Items from a data source
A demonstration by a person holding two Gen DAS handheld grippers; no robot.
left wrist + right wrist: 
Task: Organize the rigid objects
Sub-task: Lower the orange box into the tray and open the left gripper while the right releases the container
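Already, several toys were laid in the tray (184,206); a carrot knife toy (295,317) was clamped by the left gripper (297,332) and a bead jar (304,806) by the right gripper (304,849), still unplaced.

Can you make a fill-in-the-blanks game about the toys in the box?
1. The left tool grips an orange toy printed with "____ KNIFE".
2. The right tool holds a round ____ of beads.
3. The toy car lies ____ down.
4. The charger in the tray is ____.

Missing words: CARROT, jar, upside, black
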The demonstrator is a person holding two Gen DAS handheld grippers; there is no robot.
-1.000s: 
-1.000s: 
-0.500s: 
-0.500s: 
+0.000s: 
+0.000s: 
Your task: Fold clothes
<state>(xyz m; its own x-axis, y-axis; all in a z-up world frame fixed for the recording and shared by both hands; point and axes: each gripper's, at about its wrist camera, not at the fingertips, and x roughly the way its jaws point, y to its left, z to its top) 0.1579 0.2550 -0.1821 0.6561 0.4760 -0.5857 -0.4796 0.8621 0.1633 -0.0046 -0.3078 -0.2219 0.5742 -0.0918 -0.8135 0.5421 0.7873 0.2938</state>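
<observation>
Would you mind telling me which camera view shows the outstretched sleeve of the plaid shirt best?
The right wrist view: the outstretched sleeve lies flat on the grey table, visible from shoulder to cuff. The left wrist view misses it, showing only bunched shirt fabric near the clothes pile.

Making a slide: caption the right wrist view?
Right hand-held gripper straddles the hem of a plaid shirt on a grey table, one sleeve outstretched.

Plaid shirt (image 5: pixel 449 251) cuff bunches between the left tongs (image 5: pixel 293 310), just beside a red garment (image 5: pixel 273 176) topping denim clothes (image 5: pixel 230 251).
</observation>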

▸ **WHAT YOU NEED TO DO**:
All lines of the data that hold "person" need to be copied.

▸ **ANSWER SPACE**:
A demonstration by a person holding two Gen DAS handheld grippers; no robot.
The demonstrator is a person holding two Gen DAS handheld grippers; there is no robot.

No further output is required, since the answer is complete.